Failure to attract and retain an appropriately qualified workforce could adversely impact our results of operations.

Our business is dependent on our ability to recruit, retain, and motivate employees. Certain circumstances, such as an aging workforce without appropriate replacements, a mismatch of existing skillsets to future needs, or the unavailability of contract resources may lead to operating challenges such as a lack of resources, loss of knowledge or a lengthy time period associated with skill development. Our costs, including costs for contractors to replace employees, productivity costs and safety costs, may rise. Failure to hire and adequately train replacement employees, including the transfer of significant internal historical knowledge and expertise to the new employees, or the future availability and cost of contract labor may adversely affect the ability to manage and operate our business. If we are unable to successfully attract and retain an appropriately qualified workforce, our results of operations could be negatively affected.

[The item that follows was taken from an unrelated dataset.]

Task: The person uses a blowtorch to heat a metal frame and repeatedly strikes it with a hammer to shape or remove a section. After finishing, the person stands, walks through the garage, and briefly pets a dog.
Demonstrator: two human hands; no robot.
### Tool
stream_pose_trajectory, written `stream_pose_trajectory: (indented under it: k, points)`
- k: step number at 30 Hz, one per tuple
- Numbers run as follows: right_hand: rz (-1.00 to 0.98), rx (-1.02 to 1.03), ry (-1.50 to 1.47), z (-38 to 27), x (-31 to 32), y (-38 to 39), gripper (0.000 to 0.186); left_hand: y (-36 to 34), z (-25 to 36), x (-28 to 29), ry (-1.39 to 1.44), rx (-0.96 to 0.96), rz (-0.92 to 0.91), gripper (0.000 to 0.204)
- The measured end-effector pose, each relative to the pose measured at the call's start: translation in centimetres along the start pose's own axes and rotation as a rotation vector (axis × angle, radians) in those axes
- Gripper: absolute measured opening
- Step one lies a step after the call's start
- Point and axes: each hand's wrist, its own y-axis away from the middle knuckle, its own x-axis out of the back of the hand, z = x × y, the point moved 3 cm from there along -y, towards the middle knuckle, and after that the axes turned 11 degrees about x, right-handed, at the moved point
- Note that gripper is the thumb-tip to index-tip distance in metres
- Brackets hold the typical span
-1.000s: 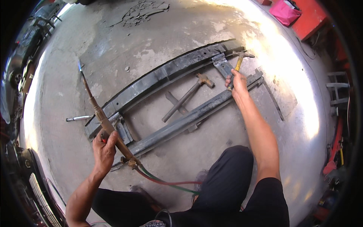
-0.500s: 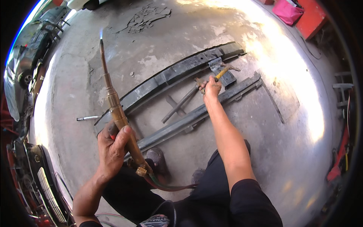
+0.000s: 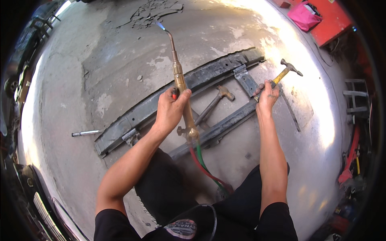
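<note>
My left hand [image 3: 172, 107] is closed around a brass gas torch [image 3: 179, 82], along with a small red-tipped dark object [image 3: 175, 94]. A blue flame [image 3: 160, 26] burns at the torch's bent tip; red and green hoses [image 3: 200, 154] run from its base. In my right hand [image 3: 268, 97] is a hammer [image 3: 287, 69] with a yellow handle, its head up and away from me. Below my hands lie a long, curved metal beam [image 3: 161, 98] and a straighter metal bar [image 3: 227, 127]. A metal bracket [image 3: 246, 81] sits against the beam's right part, near my right hand.
Between beam and bar lies a second hammer [image 3: 215, 103]. A metal tube [image 3: 86, 133] touches the floor by the beam's left end. Flaked debris [image 3: 155, 14] is spread farther off. A pink bag [image 3: 304, 17] rests by a red box [image 3: 333, 24]; car parts [image 3: 42, 205] line the left.
The torch has swung to the right and its bent tip now shows. My right hand has lifted the yellow-handled hammer to the right, away from the second hammer.
</note>
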Motion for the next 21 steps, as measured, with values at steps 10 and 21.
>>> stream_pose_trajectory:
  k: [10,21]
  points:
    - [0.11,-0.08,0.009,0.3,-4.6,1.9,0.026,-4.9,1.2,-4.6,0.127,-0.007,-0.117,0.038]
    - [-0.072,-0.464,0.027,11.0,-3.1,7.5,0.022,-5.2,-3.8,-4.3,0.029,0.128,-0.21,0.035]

Climate change legislation and regulatory initiatives could result in increased operating costs and reduced demand for our services or Enable's services.

The United States Congress has from time to time considered adopting legislation to reduce emissions of GHGs, and there has been a wide-ranging policy debate, both nationally and internationally, regarding the impact of these gases and possible means for their regulation.  In addition, efforts have been made and continue to be made in the international community toward the adoption of international treaties or protocols that would address global climate change issues, such as the United Nations Climate Change Conference in Doha, Qatar in 2012. Following a finding by the EPA that certain GHGs represent an endangerment to human health, the EPA adopted two sets of rules regulating GHG emissions under the Clean Air Act, one that requires a reduction in emissions of GHGs from motor vehicles and another that regulates emissions of GHGs from certain large stationary sources. In addition, the EPA expanded its existing GHG emissions reporting requirements to include upstream petroleum and natural gas systems that emit 25,000 metric tons of CO2 equivalent per year. These permitting and reporting requirements could lead to further regulation of GHGs by the EPA.  As a distributor and transporter of natural gas and consumer of natural gas in our pipeline and gathering businesses, our or Enable's revenues, operating costs and capital requirements could be adversely affected as a result of any regulatory action that would require installation of new control technologies or a modification of our operations or would have the effect of reducing the consumption of natural gas. Likewise, incentives to conserve energy or use energy sources other than natural gas could result in a decrease in demand for our services.

Climate changes could result in more frequent and more severe weather events which could adversely affect the results of operations of our businesses.

To the extent climate changes occur, our businesses may be adversely impacted, though we believe any such impacts are likely to occur very gradually and hence would be difficult to quantify with specificity.  To the extent global climate change results in warmer temperatures in our service territories, financial results from our natural gas distribution businesses could be adversely affected through lower gas sales, and our gas transmission and field services businesses could experience lower revenues. Another possible climate change is more frequent and more severe weather events, such as hurricanes or tornadoes.  Since many of our facilities are located along or near the Gulf Coast, increased or more severe hurricanes or tornadoes could increase our costs to repair damaged facilities and restore service to our customers.  When we cannot deliver natural gas to customers or our customers cannot receive our services, our financial results can be impacted by lost revenues, and we generally must seek approval from regulators to recover restoration costs.  To the extent we are unable to recover those costs, or if higher rates resulting from our recovery of such costs result in reduced demand for our services, our future financial results may be adversely impacted.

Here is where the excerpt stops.